Was my answer to the question correct, i.e. DC-10? Seems like I was wrong as when I did a search, the aircraft was only in production in 1968 that is way after WWII. Perhaps the Captain was giving me a chance to tell him what I know about an alternative aircraft (?)

With regards to Bernoulli theorem, can I use the conservation of mass to explain why the pressure difference? I notice that the longer path theorem does not seem to be the proper way to explain it.

Chin,

Hi Chin,


The correct answer is the DC-3. This aircraft first flew in 1935 (
Wikipedia). During World War II, many civilian DC-3s were drafted for the war effort and nearly 10,000 military versions of the DC-3 were built under the designation of C-47.

After the war, thousands of surplus C-47s were converted to civil service and became the standard equipment of almost all the world*s airlines. They remained in front-line service for many years thereafter. The ready availability of ex-military examples of this cheap, easily-maintained aircraft (it was both large and fast by the standards of the day) jump-started the worldwide, post-war air transport industry.

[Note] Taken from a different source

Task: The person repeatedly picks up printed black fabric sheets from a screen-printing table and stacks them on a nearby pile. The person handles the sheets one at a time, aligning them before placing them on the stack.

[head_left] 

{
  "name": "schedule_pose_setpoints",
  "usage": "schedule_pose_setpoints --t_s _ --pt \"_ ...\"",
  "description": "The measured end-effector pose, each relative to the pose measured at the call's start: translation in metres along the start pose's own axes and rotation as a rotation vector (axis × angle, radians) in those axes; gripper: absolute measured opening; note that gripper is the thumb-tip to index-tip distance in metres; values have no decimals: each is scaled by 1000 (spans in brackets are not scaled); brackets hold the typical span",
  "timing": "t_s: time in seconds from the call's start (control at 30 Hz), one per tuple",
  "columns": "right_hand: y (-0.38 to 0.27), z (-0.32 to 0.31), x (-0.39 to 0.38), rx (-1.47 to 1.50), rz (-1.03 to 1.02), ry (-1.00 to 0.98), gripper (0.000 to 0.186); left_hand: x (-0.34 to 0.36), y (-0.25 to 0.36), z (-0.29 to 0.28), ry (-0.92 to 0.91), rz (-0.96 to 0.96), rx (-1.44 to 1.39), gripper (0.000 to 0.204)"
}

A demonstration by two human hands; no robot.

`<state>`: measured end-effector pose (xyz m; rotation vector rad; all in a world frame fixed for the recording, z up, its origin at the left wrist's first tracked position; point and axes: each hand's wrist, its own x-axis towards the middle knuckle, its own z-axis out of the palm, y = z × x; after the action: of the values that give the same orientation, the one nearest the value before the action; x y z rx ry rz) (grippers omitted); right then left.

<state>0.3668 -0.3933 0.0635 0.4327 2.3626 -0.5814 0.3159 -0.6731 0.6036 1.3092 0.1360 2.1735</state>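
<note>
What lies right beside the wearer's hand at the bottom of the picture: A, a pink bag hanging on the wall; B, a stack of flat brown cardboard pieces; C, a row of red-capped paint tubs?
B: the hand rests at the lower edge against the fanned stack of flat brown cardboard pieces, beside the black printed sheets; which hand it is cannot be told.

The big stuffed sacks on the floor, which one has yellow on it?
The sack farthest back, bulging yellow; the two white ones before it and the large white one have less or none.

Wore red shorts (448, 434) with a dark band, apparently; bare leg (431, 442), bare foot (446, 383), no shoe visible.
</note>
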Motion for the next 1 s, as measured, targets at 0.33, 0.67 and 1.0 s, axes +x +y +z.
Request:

Numerous attempts were made to design a "DC-3 replacement" but no single type could match the versatility, rugged reliability and economy of the DC-3 and it remained a significant part of air transport systems, well into the 1970s. Even today, over 70 years after the DC-3 first flew, there are still small operators with DC-3s in revenue service. Its ability to start and land on grass or dirt runways also makes it popular in developing countries, where the runways may not always be a paved surface.

Image
A DC-3 as operated by Rovos Air in South Africa (June 2006)


Regarding your query on the theory of flight, you can explain it by using the Bernoulli*s theory or “Hump theory” first, then expand on how a plane can fly inverted by using the aerodynamic law of lift. This can be explained by one of Newton*s Law - see my answer to a previous FAQ.